Dr. Camara Phyllis Jones, associate black professor at the Morehouse School of Medicine in Atlanta and former president of the American Public Health Association, and three of her colleagues in the medical profession wrote an opinion piece on Moore’s case that was published in Washington Post on Saturday saying that Moore’s experience is yet another “confirmation” of the racial inequalities in the country’s health care system that emerged during the COVID-19 pandemic.

“This system has a name: racism. As well-intentioned as our health system may be, it did not eradicate the false idea of ​​a hierarchy of human valuation based on skin color and the false idea that, if such a hierarchy existed, ‘white’ people would be top “, says the opinion article that Jones wrote with Aletha Maybank, director of health actions for the American Medical Association, Uché Blackstock, founder and CEO of Advancing Health Equity, and Joia Crear Perry, president of the National Birth Equity Collaborative.

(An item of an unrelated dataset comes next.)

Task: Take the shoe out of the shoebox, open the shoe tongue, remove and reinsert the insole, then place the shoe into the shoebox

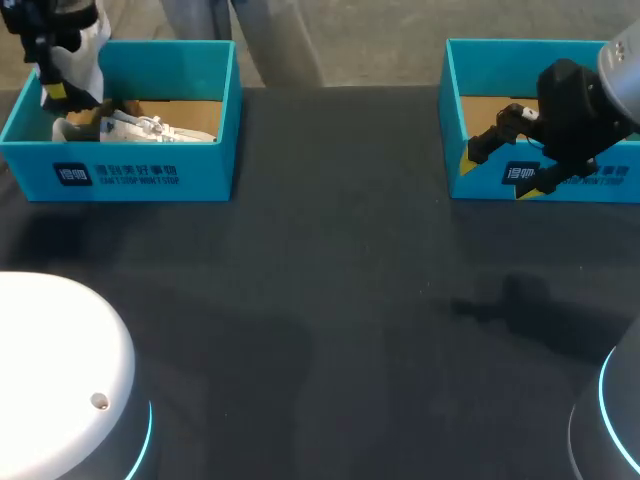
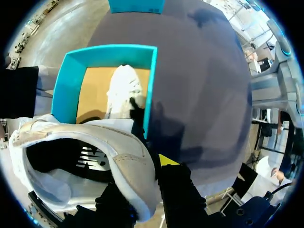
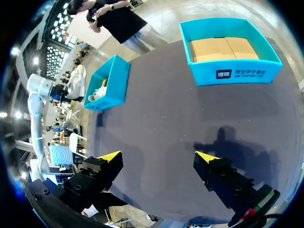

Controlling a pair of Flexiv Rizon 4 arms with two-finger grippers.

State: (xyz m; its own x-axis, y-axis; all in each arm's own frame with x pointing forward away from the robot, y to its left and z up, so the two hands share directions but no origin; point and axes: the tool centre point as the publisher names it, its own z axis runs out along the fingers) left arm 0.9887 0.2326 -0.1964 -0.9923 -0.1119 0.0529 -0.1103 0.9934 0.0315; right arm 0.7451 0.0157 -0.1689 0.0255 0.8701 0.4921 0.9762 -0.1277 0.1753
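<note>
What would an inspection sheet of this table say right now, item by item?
Surface: dark matte table, no spills seen.
Job's things: white low-top sneaker held up out of the left teal cardboard shoebox; a second white sneaker lies inside that box; the right teal cardboard shoebox shows only its brown floor.
Clutter: nothing seen.
Hands: left hand shut on the held sneaker's heel collar; right hand open, above bare table in front of the right box.
Cables: nothing seen.
Surroundings: nothing seen reaching over the table.
</note>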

Blacks were also disproportionately affected and died more from coronavirus than whites. An analysis by the Brookings Institution released earlier this year showed that the COVID-19 mortality rate for blacks was 3.6 times the rate for whites.

An ABC News investigation published in April found that black people at critical points for coronavirus are twice as likely to die from the disease as their white counterparts.

“Dr. Moore knew she was being mistreated. She knew she was being mistreated because she knew what she should be getting. So it makes her voice even more powerful when she calls them, “Jones told ABC News on Wednesday.

Jones said that IU Health has to recognize that systemic racism exists in its system before it can solve the problem.

“It is not up to an individual nurse to repair or an individual doctor to repair,” said Jones. “You have to involve a lot of people, understanding that racism exists and that it is a problem for the whole system.”